Macrow’s strong retail background, including roles at Marks & Spencer, Debenhams and Blockbuster, ensures he’s well-placed to help the fast-food chain navigate this brave, new world. "We are, for the first time, engaging audiences on their chosen channels and on their own terms," he says. 

Meanwhile, McDonald’s is rolling out table service across 400 restaurants in the UK and making sure its customers are aware of the strides it has made in evolving the contents of its Happy Meals for children. 

Sarah Manley

Chief marketing officer, 

Burberry

Manley has worked in close partnership with Burberry’s creative director, Christopher Bailey, since 2001 – and it shows. 

The luxury brand offers an example of best practice in how digital can embed and strengthen consumer relationships. 

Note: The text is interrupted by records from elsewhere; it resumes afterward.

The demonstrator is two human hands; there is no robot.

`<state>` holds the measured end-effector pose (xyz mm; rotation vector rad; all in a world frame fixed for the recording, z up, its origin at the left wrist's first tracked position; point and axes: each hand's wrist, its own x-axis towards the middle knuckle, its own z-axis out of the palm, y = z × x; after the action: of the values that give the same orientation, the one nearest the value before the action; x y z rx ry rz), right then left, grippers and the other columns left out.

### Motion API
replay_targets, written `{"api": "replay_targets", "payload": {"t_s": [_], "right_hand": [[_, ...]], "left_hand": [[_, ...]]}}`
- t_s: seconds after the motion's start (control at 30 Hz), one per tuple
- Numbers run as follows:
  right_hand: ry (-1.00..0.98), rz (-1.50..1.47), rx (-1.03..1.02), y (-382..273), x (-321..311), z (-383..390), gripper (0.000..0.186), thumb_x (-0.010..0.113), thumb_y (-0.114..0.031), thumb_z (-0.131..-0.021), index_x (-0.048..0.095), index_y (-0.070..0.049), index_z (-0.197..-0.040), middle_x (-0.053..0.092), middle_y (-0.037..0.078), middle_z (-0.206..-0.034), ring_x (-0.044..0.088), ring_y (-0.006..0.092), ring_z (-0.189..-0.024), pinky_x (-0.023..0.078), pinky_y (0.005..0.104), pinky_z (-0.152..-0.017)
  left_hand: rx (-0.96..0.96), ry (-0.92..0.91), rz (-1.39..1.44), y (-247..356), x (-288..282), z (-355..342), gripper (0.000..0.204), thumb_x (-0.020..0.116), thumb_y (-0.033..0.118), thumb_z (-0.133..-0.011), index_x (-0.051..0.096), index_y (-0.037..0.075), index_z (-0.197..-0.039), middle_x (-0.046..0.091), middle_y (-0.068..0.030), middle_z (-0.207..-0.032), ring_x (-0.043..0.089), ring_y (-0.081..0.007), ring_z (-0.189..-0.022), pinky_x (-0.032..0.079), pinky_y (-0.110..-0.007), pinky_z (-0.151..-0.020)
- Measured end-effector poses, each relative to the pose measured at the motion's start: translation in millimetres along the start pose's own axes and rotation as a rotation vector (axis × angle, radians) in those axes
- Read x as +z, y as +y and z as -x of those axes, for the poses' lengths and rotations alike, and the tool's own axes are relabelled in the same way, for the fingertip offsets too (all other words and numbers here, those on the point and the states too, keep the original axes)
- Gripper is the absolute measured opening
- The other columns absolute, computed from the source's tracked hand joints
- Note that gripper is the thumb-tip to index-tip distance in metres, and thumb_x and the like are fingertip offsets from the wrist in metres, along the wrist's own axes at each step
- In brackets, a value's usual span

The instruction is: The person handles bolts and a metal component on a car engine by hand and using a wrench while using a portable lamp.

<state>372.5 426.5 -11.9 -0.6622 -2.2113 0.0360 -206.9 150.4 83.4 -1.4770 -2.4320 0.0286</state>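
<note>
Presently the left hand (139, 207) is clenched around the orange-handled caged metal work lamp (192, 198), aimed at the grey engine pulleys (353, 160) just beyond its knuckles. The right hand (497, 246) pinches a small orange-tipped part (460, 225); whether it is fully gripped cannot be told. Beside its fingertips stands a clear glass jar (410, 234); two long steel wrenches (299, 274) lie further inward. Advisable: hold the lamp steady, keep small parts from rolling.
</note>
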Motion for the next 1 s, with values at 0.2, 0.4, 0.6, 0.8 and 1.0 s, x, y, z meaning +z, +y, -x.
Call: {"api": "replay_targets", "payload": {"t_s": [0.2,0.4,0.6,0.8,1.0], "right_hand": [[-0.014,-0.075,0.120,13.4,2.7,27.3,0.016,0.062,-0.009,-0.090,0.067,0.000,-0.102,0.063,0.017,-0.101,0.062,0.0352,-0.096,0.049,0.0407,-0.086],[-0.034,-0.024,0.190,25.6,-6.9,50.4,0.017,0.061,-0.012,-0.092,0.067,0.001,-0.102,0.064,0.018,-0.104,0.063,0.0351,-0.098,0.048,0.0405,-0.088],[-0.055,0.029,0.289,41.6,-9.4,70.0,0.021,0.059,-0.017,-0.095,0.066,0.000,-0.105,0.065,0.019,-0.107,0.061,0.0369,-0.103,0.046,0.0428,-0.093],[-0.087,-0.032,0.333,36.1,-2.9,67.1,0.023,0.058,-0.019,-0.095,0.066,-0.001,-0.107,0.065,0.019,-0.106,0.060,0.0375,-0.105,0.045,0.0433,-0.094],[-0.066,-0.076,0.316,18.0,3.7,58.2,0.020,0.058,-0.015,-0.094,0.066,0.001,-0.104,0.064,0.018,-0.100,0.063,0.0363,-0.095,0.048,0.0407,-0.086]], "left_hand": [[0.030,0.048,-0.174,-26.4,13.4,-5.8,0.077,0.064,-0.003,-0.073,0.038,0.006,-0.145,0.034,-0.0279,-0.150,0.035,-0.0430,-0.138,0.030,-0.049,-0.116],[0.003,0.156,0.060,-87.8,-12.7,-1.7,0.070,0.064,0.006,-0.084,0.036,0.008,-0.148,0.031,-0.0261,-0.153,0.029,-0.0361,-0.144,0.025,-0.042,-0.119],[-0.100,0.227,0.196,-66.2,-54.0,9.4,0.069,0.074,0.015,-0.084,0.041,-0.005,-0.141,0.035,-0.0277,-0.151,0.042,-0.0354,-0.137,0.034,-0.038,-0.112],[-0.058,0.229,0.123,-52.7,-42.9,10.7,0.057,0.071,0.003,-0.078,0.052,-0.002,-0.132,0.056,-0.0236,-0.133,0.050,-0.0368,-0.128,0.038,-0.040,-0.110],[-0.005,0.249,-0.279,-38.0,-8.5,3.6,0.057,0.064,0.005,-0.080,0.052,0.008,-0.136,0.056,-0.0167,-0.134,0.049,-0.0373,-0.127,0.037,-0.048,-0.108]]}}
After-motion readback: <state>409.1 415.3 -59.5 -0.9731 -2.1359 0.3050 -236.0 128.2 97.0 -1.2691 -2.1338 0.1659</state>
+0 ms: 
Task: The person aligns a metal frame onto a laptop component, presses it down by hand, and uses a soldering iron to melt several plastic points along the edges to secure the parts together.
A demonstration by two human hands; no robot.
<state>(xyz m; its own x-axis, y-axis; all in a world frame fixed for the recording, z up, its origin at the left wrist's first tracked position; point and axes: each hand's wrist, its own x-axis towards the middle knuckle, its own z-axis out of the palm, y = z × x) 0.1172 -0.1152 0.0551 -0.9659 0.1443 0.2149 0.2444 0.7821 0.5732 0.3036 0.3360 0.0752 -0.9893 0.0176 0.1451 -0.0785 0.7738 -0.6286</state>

Under Manley’s leadership, Burberry was early to digital and has built an impressive online following – more than 38m across 19 global social-media platforms. The label’s shows can even be followed on Twitter, Snapchat and Instagram. 

From selling through its own social networks and marketing via video-streaming app Periscope and photo-sharing app Snapchat, Burberry is one of fashion’s most dynamic, responsive and consumer-facing brands. 

At its London Fashion Week show in February, the brand announced a ‘see now, buy now’ strategy, meaning shoppers can buy clothes as soon as they have been seen on the catwalk. 

Alison Orsi

Vice-president marketing,
communications and citizenship 

IBM, UK and Ireland

Most CMOs, when quizzed on the greatest challenge ahead, talk about the pace of technological change. 

This is something Orsi is will versed in. Indeed, in a marketing world awash with data, she is on the front foot. 

Orsi is a true renaissance marketer and sees the potential in combining data with behaviour, science with art. 

She is also working hard to encourage children to get excited about technology. 

"STEM skills are becoming increasingly important, so that we, as an economy, can maintain our record of scientific discovery and innovation," she says. 

Orsi is not a fan of silos and has suggested that the world of B2B versus B2C marketers is no more: "We are all customer to business (C2B)."